(Beginning of SOURCE RECORDS)

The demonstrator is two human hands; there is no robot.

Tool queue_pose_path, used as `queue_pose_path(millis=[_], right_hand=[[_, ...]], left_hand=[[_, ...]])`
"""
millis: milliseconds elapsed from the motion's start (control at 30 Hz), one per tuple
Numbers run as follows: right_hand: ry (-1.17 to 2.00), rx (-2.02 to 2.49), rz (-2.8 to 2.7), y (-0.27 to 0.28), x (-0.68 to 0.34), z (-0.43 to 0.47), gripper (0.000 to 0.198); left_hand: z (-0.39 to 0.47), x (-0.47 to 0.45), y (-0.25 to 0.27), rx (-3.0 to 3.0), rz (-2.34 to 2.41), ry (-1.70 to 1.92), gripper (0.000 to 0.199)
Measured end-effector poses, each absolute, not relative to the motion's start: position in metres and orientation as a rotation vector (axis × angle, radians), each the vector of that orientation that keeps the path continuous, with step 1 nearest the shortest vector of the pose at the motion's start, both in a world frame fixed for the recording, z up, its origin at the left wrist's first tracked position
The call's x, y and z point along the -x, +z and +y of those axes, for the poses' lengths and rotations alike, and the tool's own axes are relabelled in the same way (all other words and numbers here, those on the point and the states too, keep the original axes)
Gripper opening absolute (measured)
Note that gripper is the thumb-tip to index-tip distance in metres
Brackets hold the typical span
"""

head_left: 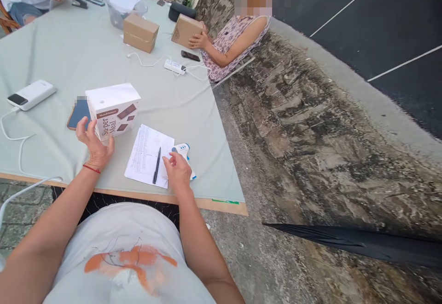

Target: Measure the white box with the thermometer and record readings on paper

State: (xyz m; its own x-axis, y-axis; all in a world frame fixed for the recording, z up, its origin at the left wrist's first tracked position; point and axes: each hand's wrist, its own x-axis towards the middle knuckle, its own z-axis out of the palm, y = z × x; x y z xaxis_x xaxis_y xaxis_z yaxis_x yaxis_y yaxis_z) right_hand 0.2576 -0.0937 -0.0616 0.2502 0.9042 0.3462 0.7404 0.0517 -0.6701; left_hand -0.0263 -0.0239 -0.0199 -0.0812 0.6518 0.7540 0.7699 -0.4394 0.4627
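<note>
A white box (113, 99) with brown print reading "Su-per Meal" stands upright on the table near its front edge. My left hand (95, 145) is at the box's lower left corner, fingers bent and spread apart; whether they touch the box I cannot tell. A blue-faced phone (78, 116) lies partly behind the box. To the right, a black pen (156, 166) rests on printed paper sheets (140, 157). My right hand (177, 170) hovers over the paper's right edge, fingers loosely curved with nothing visible in them. Partly hidden behind it lies a white and blue handheld device (183, 150).
A white power bank (31, 94) with a cable lies at the left, another (174, 66) farther back. A brown carton (141, 33) and a clear bin (119, 14) stand beyond. Across the table, a person holds a second carton (186, 30); other people sit at the far side.
</note>
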Motion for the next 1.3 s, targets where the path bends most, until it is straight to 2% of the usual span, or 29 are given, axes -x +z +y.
queue_pose_path(millis=[133,200,333,533,667,833,1100,1300], right_hand=[[0.385,1.750,-1.661,-0.060,-0.240,-0.089,0.037],[0.414,1.673,-1.702,-0.059,-0.239,-0.090,0.041],[0.566,1.383,-1.615,-0.061,-0.246,-0.099,0.042],[0.749,1.185,-1.490,-0.072,-0.245,-0.113,0.045],[0.693,1.280,-1.370,-0.063,-0.236,-0.120,0.027],[0.786,1.203,-1.253,-0.049,-0.221,-0.130,0.040],[0.847,1.438,-1.173,-0.056,-0.206,-0.132,0.028],[0.861,1.417,-1.280,-0.051,-0.203,-0.130,0.025]], left_hand=[[-0.036,0.005,-0.017,2.351,-1.304,-1.272,0.037],[-0.038,-0.002,-0.015,2.629,-1.203,-1.046,0.027],[-0.039,-0.006,-0.015,2.920,-1.070,-0.743,0.036],[-0.042,-0.008,-0.014,2.954,-1.028,-0.524,0.042],[-0.042,-0.009,-0.013,2.938,-1.031,-0.489,0.044],[-0.042,-0.009,-0.013,2.930,-1.038,-0.459,0.046],[-0.042,-0.009,-0.013,2.945,-1.049,-0.467,0.046],[-0.041,-0.009,-0.014,2.961,-1.057,-0.478,0.045]])
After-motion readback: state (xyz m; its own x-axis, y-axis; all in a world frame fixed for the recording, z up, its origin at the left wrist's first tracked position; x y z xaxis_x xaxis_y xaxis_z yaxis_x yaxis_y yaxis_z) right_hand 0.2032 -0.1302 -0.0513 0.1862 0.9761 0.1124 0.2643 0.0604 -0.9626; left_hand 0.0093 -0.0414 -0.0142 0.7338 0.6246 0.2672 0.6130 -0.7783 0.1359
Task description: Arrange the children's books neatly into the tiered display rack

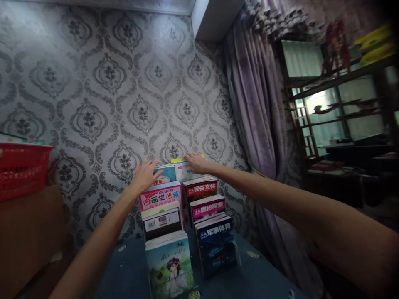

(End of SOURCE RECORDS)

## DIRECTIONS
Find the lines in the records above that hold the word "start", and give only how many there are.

## PROBLEM SOLUTION
2